Gadis itu menaiki angkutan umum menuju rumah sakit. Dia pun berjalan seperti biasanya sampai ke depan pintu ruang Kenanga. Namun, sesampainya di sana, sang ibu sudah tidak diinfus.
"Loh, Ayah, Ibu udah dilepas infusannya?" tanya Sasa sambil menaruh makanan di nakas.
"Iya, Sa. Nanti malam kita pulang, ya. Ibu mau pulang saja. Kalau kelamaan di sini, biayanya tambah banyak," ucap Humaira.
"Terus kalau malam ini pulang, bayar rumah sakitnya gimana? Sasa belum ada uang, ada uang cuma empat ratus ribu buat sampai akhir bulan, Bu," ucap Sasa lemah.
"Ayah minta maaf, Sa. Ayah pinjem uang ke Juragan Hendra, Ayah terpaksa." Dahlan sudah tidak memiliki uang lagi. Upahnya di pasar sudah diserahkan pada Humaira untuk modal jualan kue, tetapi kue yang hendak dijual malah ikut hancur terlindas mobil dan motor yang melewati Humaira ketika kecelakaan itu terjadi.

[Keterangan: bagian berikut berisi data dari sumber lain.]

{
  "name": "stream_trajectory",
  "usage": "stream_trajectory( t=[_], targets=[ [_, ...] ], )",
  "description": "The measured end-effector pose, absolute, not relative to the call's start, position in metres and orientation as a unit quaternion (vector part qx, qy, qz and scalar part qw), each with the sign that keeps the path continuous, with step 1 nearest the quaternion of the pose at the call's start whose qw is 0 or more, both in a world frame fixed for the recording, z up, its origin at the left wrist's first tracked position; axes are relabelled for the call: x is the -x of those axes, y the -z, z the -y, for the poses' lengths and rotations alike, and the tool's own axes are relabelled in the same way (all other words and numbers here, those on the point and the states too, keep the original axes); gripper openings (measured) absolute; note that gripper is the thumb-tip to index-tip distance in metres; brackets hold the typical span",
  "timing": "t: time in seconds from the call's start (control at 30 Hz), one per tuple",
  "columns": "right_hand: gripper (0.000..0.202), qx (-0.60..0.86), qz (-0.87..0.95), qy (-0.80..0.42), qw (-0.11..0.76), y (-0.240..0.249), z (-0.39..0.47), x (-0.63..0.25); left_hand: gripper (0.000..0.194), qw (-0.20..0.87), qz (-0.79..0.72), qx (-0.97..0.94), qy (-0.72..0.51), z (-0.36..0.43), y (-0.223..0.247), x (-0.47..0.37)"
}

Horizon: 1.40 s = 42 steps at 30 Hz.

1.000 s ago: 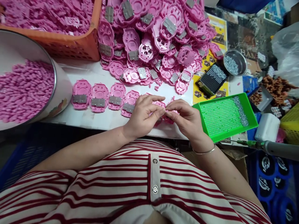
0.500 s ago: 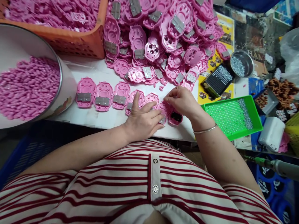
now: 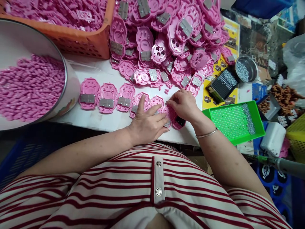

"Emang Ayah udah tahu berapa biayanya?" tanya Sasa.
"Udah, tadi siang Ayah tanya ke bagian administrasi. Katanya habis tiga juta. Makanya ibumu minta pulang malam ini juga," jelas Dahlan.
"Ya Allah. Tiga juta, Yah. Banyak banget. Terus, bunga yang Juragan Hendra tentukan berapa? Ayah udah pinjem ke dia? Berapa?" tanya Sasa dengan perasaan was-was.
"Maafin Ayah, Sa. Ayah pinjem tiga juta lima ratus, buat jaga-jaga uangnya."
"Bunganya berapa, Yah?"
"Maafin Ayah, Sa. Ayah nggak tau harus minta tolong sama siapa lagi. Susah cari pinjaman, Ayah udah coba ke bos Ayah tapi dia nggak kasih."
"Bukan itu yang Sasa ingin tahu, Yah. Sasa tanya, bunganya berapa?"
Dahlan menunduk dalam. Dia tahu, setelah ini Sasa pasti akan marah.
"Berapa, Yah?"
"Dua puluh lima persen, Sa," jawab Dahlan dengan suara bergetar.
"Astaghfirullah, Ayaaaah!" Suara Sasa semakin melemah, air mata bercucuran di pipinya. Dia benar-benar bingung sekarang. Ibarat kata, keluar dari kandang macan, malah masuk ke kandang buaya.